El Zaragoza de los milagros, el conjunto enrachado, aún podría haberse levantado del bache, pero entonces se topó con el elemento inesperado. Durante todo el partido el encargado de impartir justicia, el amigo Iturralde, se tomó tal labor con una ligereza cuando menos curiosa: ignoró casi todas las faltas cometidas sobre Savio, sacó una desproporcionada tarjeta amarilla a Ponzio e ignoró dos penalties, uno de ellos en sus mismas narices. Cierto es que no se debe justificar la derrota, pero poniéndonos en el papel de los jugadores, hay que admitir que hace falta tenerlos cuadrados para presenciar una actitud así por parte de quien ha de juzgarte y seguir realizando tu trabajo de forma impávida. El desánimo y el desconcierto son inevitables. Mucho me temo que el Zaragoza, en este vertiginoso mes y medio, vuelve a acercarse a una zona peligrosa, donde hay que ir poniendo ya la señal de: “peligro: zona de malos arbitrajes”. El Barcelona, que espera en Copa, no debería ser un equipo temible para el Zaragoza en lo estrictamente deportivo, pero cosas como esta hacen que algunos temamos más a los árbitros que a las estrellas rivales. “Dura Lex sed lex”
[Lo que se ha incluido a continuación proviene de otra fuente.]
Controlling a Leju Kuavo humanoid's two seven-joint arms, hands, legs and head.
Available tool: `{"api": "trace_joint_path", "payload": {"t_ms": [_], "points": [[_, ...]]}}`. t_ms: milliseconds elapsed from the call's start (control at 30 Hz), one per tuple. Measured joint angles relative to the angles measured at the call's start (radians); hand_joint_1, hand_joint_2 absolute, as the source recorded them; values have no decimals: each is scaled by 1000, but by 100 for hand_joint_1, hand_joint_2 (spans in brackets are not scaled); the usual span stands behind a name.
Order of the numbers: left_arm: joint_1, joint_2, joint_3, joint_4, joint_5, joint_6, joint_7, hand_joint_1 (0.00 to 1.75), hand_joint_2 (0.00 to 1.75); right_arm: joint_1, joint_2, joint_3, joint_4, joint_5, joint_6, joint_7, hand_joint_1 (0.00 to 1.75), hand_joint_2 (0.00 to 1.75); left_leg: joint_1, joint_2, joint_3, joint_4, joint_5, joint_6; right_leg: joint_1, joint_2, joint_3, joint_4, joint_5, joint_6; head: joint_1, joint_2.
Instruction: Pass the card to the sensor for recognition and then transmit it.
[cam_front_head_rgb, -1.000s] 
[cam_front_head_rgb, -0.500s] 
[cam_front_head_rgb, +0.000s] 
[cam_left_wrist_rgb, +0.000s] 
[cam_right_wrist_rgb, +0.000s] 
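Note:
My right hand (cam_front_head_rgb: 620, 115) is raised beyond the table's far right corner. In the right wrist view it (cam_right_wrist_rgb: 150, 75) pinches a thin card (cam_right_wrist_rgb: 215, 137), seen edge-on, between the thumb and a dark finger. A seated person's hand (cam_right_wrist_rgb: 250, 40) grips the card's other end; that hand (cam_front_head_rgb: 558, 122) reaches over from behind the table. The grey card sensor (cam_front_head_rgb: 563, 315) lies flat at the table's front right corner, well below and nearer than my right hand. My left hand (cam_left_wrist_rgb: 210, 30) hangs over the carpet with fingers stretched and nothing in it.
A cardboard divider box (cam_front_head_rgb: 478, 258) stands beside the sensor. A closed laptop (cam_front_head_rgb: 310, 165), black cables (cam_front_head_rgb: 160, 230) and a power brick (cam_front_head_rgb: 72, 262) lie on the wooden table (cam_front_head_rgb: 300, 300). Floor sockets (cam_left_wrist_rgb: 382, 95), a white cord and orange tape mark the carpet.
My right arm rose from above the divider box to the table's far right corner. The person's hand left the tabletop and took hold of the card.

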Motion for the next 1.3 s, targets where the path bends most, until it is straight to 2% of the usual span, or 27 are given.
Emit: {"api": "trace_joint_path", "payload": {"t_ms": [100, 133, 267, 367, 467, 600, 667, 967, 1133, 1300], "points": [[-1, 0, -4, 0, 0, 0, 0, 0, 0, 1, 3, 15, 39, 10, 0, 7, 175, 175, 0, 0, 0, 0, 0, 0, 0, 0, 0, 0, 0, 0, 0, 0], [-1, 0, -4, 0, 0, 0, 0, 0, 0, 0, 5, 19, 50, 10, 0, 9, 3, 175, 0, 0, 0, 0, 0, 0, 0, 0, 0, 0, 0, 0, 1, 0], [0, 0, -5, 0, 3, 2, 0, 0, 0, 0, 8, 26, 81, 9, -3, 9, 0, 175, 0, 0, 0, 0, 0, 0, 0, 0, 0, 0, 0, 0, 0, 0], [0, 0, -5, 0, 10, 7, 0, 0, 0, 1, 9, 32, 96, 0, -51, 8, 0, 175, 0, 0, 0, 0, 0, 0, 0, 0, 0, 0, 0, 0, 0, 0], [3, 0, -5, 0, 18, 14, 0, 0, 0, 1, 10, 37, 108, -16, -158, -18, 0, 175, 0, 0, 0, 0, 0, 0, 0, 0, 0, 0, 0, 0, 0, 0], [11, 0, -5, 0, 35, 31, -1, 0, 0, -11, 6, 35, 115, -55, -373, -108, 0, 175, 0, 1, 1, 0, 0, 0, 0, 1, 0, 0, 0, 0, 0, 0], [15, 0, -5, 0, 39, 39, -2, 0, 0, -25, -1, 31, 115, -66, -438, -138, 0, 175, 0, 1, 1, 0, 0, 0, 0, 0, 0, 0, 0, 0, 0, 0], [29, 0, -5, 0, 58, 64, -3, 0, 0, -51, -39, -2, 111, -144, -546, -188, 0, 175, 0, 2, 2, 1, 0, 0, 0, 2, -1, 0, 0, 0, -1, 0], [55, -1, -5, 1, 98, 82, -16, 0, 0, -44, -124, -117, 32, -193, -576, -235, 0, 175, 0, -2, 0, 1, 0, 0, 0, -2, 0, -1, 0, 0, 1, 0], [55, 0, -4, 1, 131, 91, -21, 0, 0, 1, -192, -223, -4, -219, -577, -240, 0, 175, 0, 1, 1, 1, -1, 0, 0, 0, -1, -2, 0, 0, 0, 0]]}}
Este empujón se vino a añadir al tropiezo que ya llevaba el Zaragoza. Nada de lo que se intentó a partir de ese momento funcionó. El recambio de Celades por Movilla no sirvió esta vez. Las conexiones arriba nunca prendieron. Esa carga extra de rabia y pundonor que hubo contra el Bilbao, el sábado pasado no se apreció, (si bien el rival era superior). Se echó de menos la aguja mágica de Cani, capaz de sorprender con su incertidumbre, y ni los delanteros ni un Savio que retornaba, fueron capaces de evitar el desastre. Con esto se trunca la racha que llevábamos. Esperemos que sólo haya sido un accidente y que podamos pronto volver a ver al Zaragoza ganador, o por lo menos con algo de regularidad, cosa que se está echando de menos en esta temporada.